0

I'm trying to delete some hex (such as \xc3) from strings of text. I plan to use regular expressions to help get rid of those. Here is my code:

import re
tweet = 'b"[/Very seldom~ will someone enter your life] to question\xc3\xa2\xe2\x82\xac\xc2\xa6"'    
tweet1 = re.sub(r'\\x[a-f0-9]{2}', '', tweet)
print(tweet1)

However, instead of deleting the output I actually get the encoded version of hex. Here is my output:

b"[/Very seldom~ will someone enter your life] to questionââ¬Â¦ "

Does somebody know how I can get rid of those hex strings?... Thanks in advance.

norpa
  • 127
  • 2
  • 16

3 Answers3

0

Try tweet1.decode('ascii','ignore') after applying the regex.

vendaTrout
  • 146
  • 7
  • I get this error: `AttributeError: 'str' object has no attribute 'decode'`. Should I encode instead? – norpa Feb 14 '17 at 12:34
  • Yes. `tweet1.encode('ascii','ignore')`. The decode function has been removed in python 3.x.

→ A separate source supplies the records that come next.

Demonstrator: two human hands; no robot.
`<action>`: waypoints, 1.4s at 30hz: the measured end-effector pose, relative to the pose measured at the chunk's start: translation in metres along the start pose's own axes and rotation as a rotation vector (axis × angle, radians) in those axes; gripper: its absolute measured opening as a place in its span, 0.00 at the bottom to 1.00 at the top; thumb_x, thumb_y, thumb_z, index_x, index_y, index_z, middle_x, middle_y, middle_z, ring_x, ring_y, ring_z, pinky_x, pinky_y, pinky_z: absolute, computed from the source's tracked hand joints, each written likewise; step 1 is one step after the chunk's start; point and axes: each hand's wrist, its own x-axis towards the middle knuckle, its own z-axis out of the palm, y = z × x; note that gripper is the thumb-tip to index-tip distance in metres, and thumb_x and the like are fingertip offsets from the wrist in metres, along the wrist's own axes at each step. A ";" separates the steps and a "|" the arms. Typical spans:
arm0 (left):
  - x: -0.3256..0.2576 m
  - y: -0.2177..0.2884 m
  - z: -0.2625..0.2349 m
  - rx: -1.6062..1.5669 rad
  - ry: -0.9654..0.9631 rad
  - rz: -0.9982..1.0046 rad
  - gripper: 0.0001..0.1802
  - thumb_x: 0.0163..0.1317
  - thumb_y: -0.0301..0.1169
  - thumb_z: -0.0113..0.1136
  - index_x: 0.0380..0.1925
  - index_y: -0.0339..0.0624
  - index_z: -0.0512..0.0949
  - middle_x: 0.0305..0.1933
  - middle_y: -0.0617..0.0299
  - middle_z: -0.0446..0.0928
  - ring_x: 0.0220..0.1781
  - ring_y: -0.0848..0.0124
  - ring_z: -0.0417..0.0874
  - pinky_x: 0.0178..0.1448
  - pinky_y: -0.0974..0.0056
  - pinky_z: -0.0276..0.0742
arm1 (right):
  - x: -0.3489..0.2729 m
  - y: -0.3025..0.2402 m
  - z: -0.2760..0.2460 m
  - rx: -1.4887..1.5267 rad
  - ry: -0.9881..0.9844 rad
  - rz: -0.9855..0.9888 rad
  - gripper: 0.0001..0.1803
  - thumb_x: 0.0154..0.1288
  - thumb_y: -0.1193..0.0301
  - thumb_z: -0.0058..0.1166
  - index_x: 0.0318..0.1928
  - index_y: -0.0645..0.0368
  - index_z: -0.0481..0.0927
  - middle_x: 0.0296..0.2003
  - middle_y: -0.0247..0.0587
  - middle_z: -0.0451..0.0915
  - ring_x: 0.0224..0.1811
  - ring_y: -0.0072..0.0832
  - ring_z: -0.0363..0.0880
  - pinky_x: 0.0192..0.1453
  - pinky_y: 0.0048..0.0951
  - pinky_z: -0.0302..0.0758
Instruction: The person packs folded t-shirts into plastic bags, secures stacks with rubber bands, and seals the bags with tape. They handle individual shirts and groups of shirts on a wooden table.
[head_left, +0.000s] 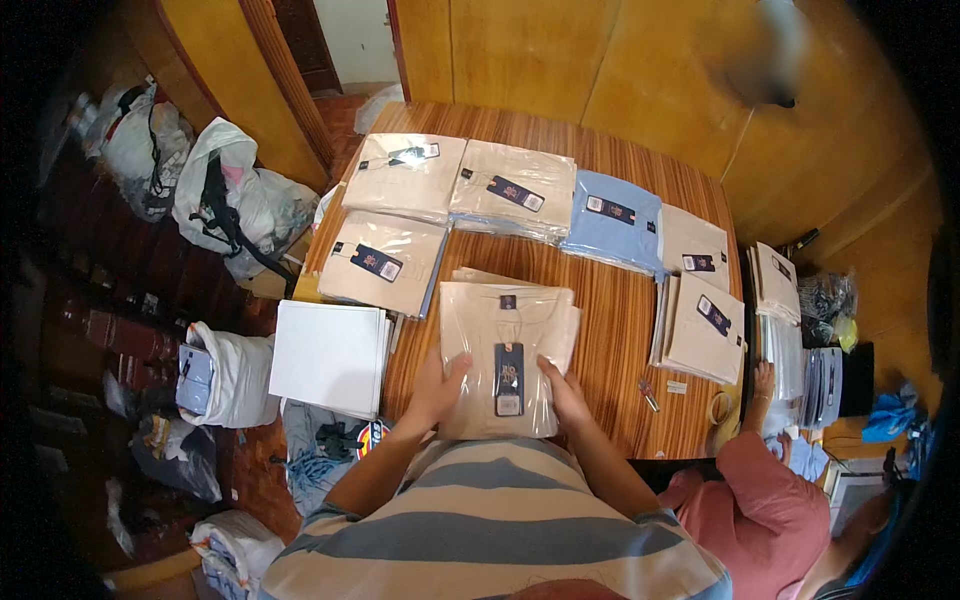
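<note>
Blue-and-cream striped shirt (490, 535) foremost, left hand (440, 388) and right hand (566, 395) pinch opposite sides of a folded beige garment in clear plastic (512, 333), apparently keeping it flat.

The shirt (470, 505) has broad crosswise stripes (480, 536) of cream and muted blue, and its short sleeves (322, 520) leave both forearms (375, 472) bare.

Table (610, 370): five beige-topped bagged-garment stacks (400, 195), one blue-topped stack (605, 235), one tape roll (720, 408). Wearer's hands (437, 390): two; one beige-topped pile (508, 328) between them. White sheet stack (330, 345): one.
</note>
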 end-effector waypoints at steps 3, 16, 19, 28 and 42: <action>-0.002 0.014 -0.005 -0.227 -0.058 0.069 0.35 0.70 0.33 0.68 0.70 0.35 0.64 0.65 0.55 0.75 0.68 0.64 0.76 0.72 0.56 0.72 | 0.003 0.019 -0.019 -0.037 -0.112 -0.396 0.44 0.66 0.63 0.72 0.72 0.71 0.63 0.60 0.51 0.80 0.59 0.35 0.81 0.64 0.38 0.78; -0.030 -0.015 0.018 0.005 -0.520 0.067 0.63 0.44 0.39 0.89 0.77 0.39 0.59 0.77 0.54 0.66 0.77 0.60 0.68 0.82 0.53 0.62 | -0.016 0.087 -0.113 -0.363 -0.280 -0.949 0.49 0.55 0.64 0.78 0.72 0.67 0.64 0.67 0.52 0.76 0.67 0.43 0.77 0.73 0.44 0.73; -0.033 -0.013 0.020 -0.185 -0.522 0.123 0.56 0.42 0.39 0.90 0.72 0.41 0.69 0.72 0.53 0.75 0.74 0.59 0.75 0.80 0.52 0.67 | -0.009 0.094 -0.120 -0.076 -0.370 -0.733 0.59 0.50 0.61 0.84 0.76 0.63 0.58 0.70 0.52 0.72 0.70 0.43 0.74 0.73 0.46 0.74; -0.030 -0.013 0.016 -0.215 -0.578 0.067 0.64 0.38 0.39 0.92 0.76 0.40 0.63 0.74 0.55 0.70 0.75 0.61 0.71 0.79 0.53 0.67 | 0.014 0.079 -0.155 -0.490 -0.618 -0.544 0.58 0.53 0.63 0.83 0.78 0.60 0.58 0.74 0.50 0.68 0.73 0.43 0.72 0.75 0.47 0.73; 0.027 -0.013 0.069 -0.023 -0.135 -0.103 0.35 0.69 0.54 0.66 0.63 0.35 0.77 0.53 0.48 0.85 0.57 0.61 0.86 0.62 0.57 0.80 | -0.008 0.002 -0.073 -0.376 0.051 -0.682 0.28 0.66 0.57 0.72 0.51 0.72 0.84 0.44 0.48 0.88 0.48 0.32 0.86 0.55 0.36 0.82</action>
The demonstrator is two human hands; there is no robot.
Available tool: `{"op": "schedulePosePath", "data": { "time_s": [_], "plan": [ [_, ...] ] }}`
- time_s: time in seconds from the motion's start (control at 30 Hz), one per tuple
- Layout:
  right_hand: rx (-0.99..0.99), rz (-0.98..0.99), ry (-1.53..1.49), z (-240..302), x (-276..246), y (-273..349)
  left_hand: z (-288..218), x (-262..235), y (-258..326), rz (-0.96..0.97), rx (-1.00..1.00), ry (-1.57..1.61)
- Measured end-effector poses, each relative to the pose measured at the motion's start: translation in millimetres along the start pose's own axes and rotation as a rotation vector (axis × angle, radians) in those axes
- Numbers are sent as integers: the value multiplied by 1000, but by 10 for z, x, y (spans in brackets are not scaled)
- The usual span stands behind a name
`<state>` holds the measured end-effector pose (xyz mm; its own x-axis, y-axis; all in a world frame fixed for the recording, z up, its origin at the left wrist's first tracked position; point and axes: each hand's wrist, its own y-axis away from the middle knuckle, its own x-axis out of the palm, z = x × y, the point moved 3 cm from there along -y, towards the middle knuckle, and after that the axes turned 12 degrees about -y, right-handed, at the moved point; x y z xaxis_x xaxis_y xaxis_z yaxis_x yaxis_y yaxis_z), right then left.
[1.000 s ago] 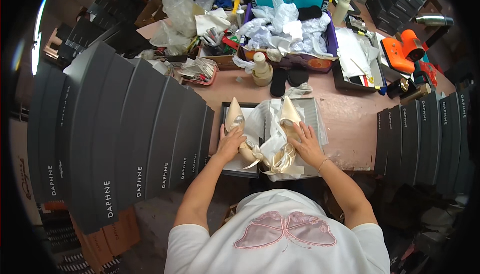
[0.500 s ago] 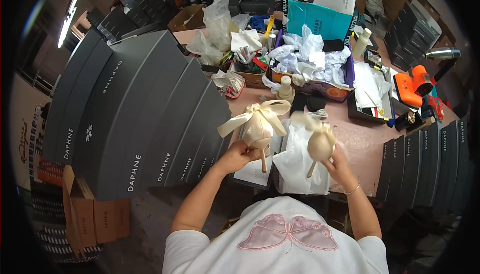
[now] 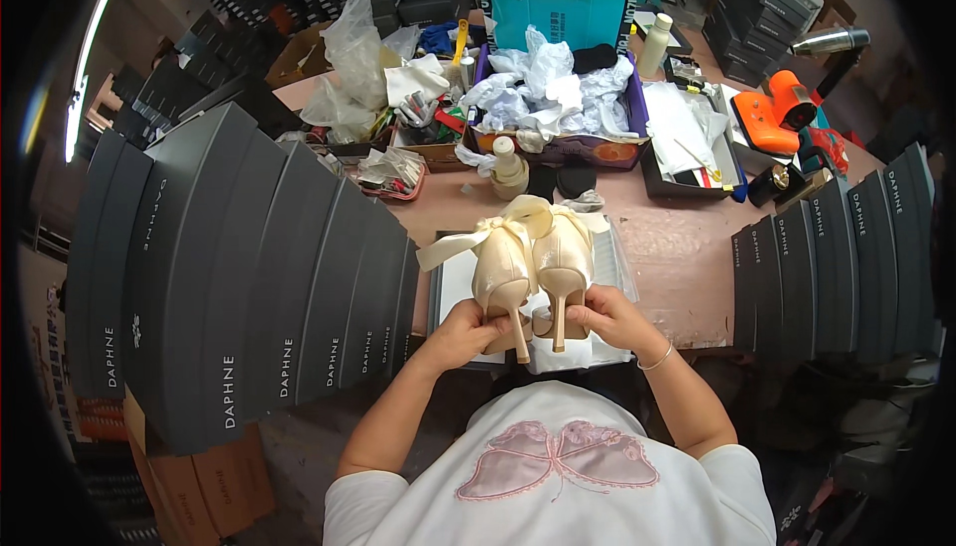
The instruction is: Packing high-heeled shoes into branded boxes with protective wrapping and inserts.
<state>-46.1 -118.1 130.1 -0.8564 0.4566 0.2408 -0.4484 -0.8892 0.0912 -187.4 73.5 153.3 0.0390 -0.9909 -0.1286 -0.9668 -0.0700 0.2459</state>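
Observation:
Two cream satin high-heeled shoes with bows are held up side by side, their backs and slim heels facing me. My left hand [image 3: 466,335] is closed around the left shoe [image 3: 501,269] near its heel. The right shoe [image 3: 564,259] sits in my right hand [image 3: 609,317], fingers wrapped about its lower part. The two shoes appear to touch along their inner sides. Beneath them, partly hidden, lie white tissue paper [image 3: 609,349] and the edge of an open grey box [image 3: 438,292].
Tall stacks of dark grey shoeboxes stand at the left [image 3: 214,277] and the right [image 3: 832,267]. Farther back on the pink table [image 3: 687,287] are a cream bottle [image 3: 509,172], a purple box [image 3: 597,150] of crumpled paper, and an orange tool [image 3: 772,113].
Both shoes have come together from apart, the right one moving left to meet the other. The whole view has shifted, with the table contents now farther left.

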Motion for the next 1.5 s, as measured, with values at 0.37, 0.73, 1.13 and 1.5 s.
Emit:
{"op": "schedulePosePath", "data": {
  "time_s": [0.37, 0.73, 1.13, 1.5],
  "plan": [
    [204, 30, -321, 18, 11, 25, -60, 52, -32, 162, -134, 331],
    [81, -9, -213, -247, -58, 97, -107, 77, -31, 162, -85, 271],
    [57, -10, -35, -93, 46, 163, -403, -101, -199, -440, 119, -298],
    [123, 55, -25, -49, 184, 233, -474, 274, -222, -220, 248, 230]
  ]
}}
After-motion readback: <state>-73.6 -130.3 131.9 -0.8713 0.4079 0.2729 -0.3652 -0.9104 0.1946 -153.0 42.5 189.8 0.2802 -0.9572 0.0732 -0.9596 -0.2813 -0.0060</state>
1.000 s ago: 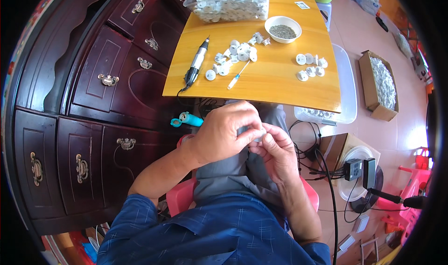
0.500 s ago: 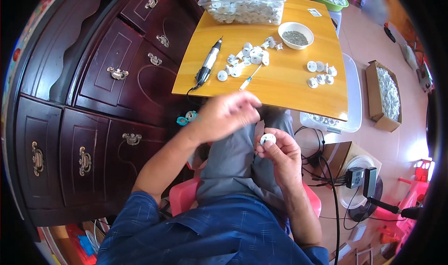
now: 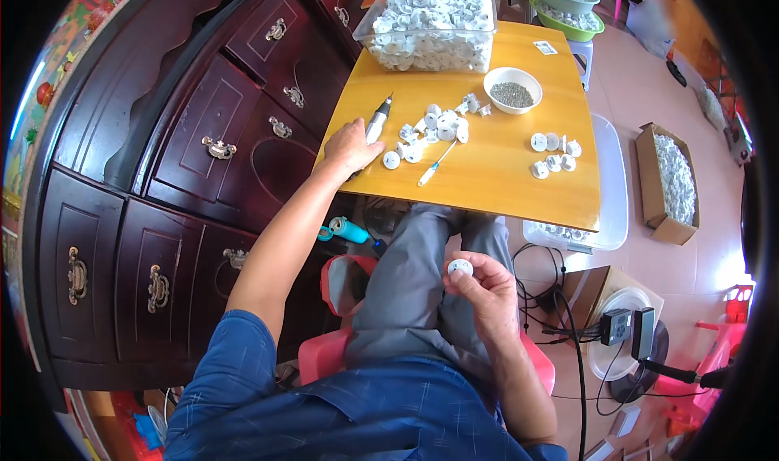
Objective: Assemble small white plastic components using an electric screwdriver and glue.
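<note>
The right hand point(image 3: 485, 286) pinches a white cap point(image 3: 460, 267) over the lap at 6 o'clock, while the left hand point(image 3: 350, 146) closes on the driver point(image 3: 376, 125) at 11 o'clock on the worktop point(image 3: 503, 177); a loose pinch could drop the cap.

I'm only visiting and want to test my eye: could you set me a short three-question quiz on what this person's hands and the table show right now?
1. True or false: the right hand holds a small white round part over the lap.
2. What does the left hand rest on? A) the white bowl B) the pen-shaped power tool C) the cardboard box
3. Fill in: the clear tub at the far end of the yellow table is full of ____ parts.

Key: 1 true; 2 B; 3 white.
</note>
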The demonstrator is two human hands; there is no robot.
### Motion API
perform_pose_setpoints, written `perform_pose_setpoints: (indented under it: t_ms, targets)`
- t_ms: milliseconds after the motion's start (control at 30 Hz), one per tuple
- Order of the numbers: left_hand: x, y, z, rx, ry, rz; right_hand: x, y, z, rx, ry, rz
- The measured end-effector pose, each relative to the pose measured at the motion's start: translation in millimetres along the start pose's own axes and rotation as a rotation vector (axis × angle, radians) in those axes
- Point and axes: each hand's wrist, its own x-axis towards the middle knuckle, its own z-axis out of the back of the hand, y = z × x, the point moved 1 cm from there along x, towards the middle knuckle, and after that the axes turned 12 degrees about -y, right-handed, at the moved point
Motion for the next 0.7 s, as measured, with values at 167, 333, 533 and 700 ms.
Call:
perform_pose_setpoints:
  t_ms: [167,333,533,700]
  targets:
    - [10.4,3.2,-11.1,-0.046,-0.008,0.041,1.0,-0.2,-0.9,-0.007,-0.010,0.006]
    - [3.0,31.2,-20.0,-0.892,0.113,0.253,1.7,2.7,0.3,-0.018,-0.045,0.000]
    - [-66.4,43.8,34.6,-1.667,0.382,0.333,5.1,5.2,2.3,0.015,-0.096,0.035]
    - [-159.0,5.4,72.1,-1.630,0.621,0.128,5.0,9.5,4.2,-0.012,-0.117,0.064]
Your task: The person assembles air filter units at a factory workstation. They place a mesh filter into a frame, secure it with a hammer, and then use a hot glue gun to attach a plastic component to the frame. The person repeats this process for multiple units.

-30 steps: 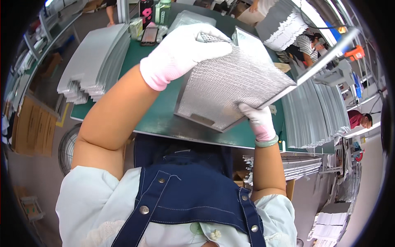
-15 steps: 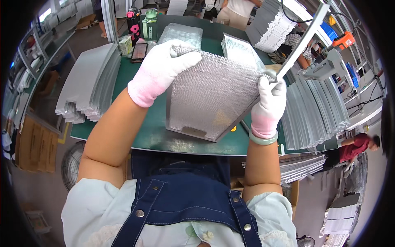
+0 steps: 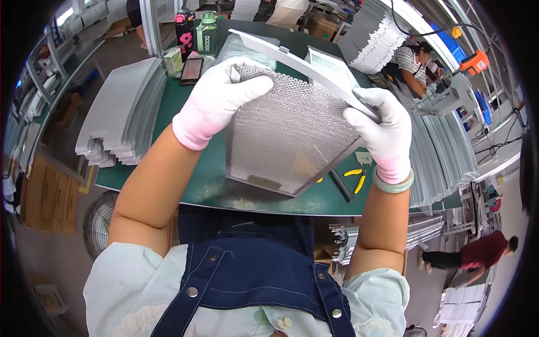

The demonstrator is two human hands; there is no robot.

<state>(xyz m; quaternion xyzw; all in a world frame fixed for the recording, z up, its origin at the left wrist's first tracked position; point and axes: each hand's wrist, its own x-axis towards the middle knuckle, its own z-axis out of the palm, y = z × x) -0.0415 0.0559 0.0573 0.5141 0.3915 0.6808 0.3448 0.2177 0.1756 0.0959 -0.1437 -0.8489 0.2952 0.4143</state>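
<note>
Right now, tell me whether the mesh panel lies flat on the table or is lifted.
Lifted and tilted: both gloved hands, left hand and right hand, grip the mesh panel at its upper edge above the green table.

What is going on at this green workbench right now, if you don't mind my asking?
A person in white gloves holds a silver metal mesh filter panel tilted up over the green workbench. The left hand grips its upper left corner, and the right hand grips the right side, where a flat grey metal frame strip lies along the panel's top edge. Stacks of similar grey panels lie to the left, and yellow-handled pliers rest on the bench.
</note>
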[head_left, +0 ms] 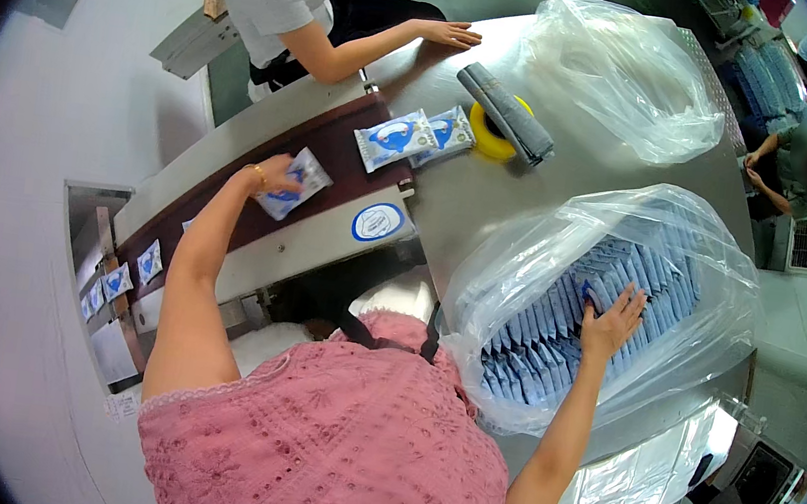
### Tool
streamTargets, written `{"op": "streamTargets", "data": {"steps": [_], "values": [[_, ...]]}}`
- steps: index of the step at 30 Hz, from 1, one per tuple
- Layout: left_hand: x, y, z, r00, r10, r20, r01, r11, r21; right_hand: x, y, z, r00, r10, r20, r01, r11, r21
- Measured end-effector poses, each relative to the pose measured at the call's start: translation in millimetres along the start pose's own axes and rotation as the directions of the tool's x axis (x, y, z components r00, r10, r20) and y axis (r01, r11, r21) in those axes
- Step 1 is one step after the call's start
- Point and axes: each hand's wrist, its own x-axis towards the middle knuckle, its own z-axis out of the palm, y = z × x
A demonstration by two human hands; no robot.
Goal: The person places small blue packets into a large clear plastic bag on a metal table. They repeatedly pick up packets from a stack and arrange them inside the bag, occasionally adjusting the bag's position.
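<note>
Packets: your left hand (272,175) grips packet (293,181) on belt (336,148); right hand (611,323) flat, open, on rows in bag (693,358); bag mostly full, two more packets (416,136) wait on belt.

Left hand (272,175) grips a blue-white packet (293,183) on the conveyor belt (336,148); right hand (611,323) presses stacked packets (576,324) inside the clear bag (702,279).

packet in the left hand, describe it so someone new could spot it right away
Start at the dark brown conveyor belt running diagonally left of the steel table. Midway along it, the left hand grips a small white-and-blue packet. Unlike the two packets lying loose further up the belt, this one is tilted and half covered by fingers.
</note>
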Motion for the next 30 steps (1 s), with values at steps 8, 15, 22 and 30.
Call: {"op": "streamTargets", "data": {"steps": [8,15,22,30], "values": [[120.5,143.0,-34.2,0.887,0.405,-0.221,-0.354,0.905,0.236,4.8,-5.8,0.6,1.0,-0.016,-0.005,0.017,0.999,0.03],[204.7,209.1,-23.3,0.965,0.212,0.157,-0.226,0.971,0.081,2.4,-3.5,3.7,1.0,0.004,-0.005,-0.004,0.999,0.053],[173.8,237.9,50.0,0.914,0.282,-0.292,-0.168,0.918,0.358,3.7,-8.1,-4.7,1.0,0.012,-0.008,-0.011,0.995,0.098],[74.2,278.5,116.1,0.709,0.685,-0.171,-0.512,0.666,0.543,-0.9,2.5,-13.9,1.0,-0.02,-0.014,0.023,0.974,0.225]]}}
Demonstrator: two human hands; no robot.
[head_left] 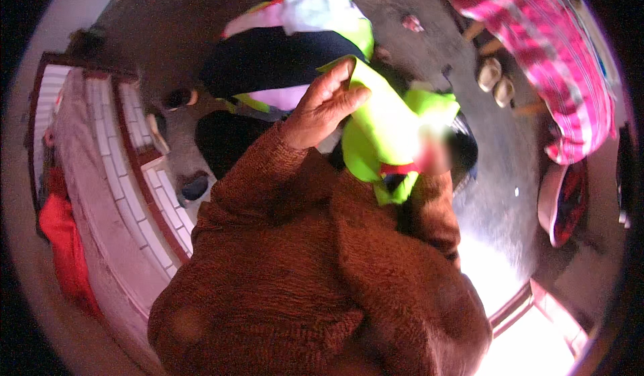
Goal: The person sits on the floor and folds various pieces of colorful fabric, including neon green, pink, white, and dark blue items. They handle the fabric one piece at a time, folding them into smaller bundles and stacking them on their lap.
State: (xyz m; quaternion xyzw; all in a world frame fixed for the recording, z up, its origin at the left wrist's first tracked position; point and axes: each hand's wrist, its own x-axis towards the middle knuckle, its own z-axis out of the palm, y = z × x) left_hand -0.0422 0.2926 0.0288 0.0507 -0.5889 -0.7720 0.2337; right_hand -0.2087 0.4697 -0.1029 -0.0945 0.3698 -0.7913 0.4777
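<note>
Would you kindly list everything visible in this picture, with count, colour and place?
Neon yellow-green fabric garment: one, centre, under the left hand.
Dark navy cloth: one, upper centre.
White and pink cloth: one, top centre.
Pink checked fabric: one, upper right.
Red cloth: one, left edge.
White tiled ledge with dark red borders: one, left.
Pale sandals: two, upper right floor.
Grey floor: right.
Brown knitted sweater: one, lower centre.
Left hand: on the garment.
Right hand: hidden.
</note>
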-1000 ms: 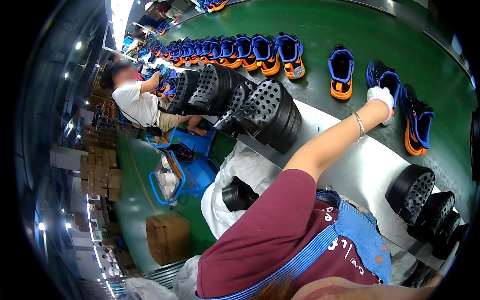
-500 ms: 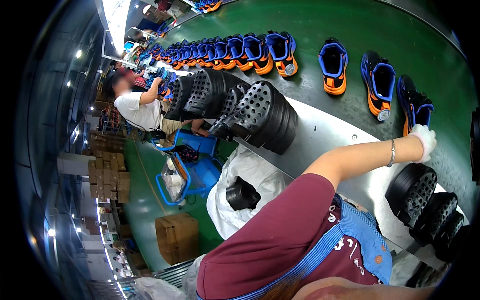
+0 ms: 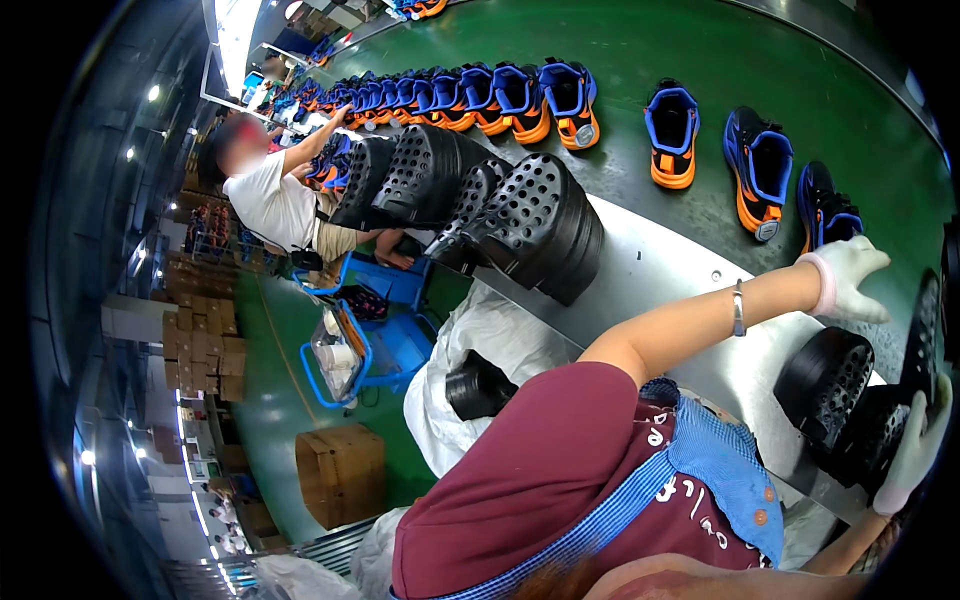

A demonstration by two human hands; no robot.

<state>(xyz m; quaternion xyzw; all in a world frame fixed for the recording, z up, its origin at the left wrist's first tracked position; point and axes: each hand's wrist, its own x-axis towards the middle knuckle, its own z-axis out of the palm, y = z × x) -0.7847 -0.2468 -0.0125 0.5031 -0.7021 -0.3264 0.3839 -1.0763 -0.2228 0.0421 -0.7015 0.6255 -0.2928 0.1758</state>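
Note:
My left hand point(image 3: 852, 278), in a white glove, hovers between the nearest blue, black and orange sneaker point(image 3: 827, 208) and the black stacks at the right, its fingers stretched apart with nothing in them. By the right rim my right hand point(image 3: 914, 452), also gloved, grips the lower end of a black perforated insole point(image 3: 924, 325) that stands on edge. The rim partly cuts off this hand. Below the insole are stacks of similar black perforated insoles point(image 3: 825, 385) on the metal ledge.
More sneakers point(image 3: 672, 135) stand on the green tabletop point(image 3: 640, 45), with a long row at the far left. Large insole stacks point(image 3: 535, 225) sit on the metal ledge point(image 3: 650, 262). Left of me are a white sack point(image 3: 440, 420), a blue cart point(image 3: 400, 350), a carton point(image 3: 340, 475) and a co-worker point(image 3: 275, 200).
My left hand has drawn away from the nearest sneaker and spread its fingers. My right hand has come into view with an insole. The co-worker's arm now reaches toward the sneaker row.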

My bad, although you should mention that this is a python 3.x question in the tags. – vendaTrout Feb 17 '17 at 03:35
0

You can try something like this:

import re
import string

tweet = 'b"[/Very seldom~ will someone enter your life] to question\xc3\xa2\xe2\x82\xac\xc2\xa6"'    
tweet1 = re.sub(r'[^\w\s{}]'.format(string.punctuation), '', tweet)
print(tweet1)

Output:

b"[Very seldom~ will someone enter your life] to question"

Regex:

[^\w\s{}] - Match everything that is not a \w, \s or a punctuation character.

Mohammad Yusuf
  • 16,554
  • 10
  • 50
  • 78
  • I still get the same output. Here it is: `b"[/Very seldom~ will someone enter your life] to questionÃâ "` Any idea what I can do? – norpa Feb 14 '17 at 12:40
0

Actually, the issue is how I modeled the problem. tweet doesn't contain the literal characters \xc3\xa2..., it actually encodes them when declaring the string. So the regex is looking for the string \xc3, but what tweet contains in that position is actually Ã

The solution is to encode in utf8 and then convert to string, to finally use regex to get rid of the hex. I got the lead in this post (look the first answer by Martijn Pieters): python regex: how to remove hex dec characters from string

Community
  • 1
  • 1
norpa
  • 127
  • 2
  • 16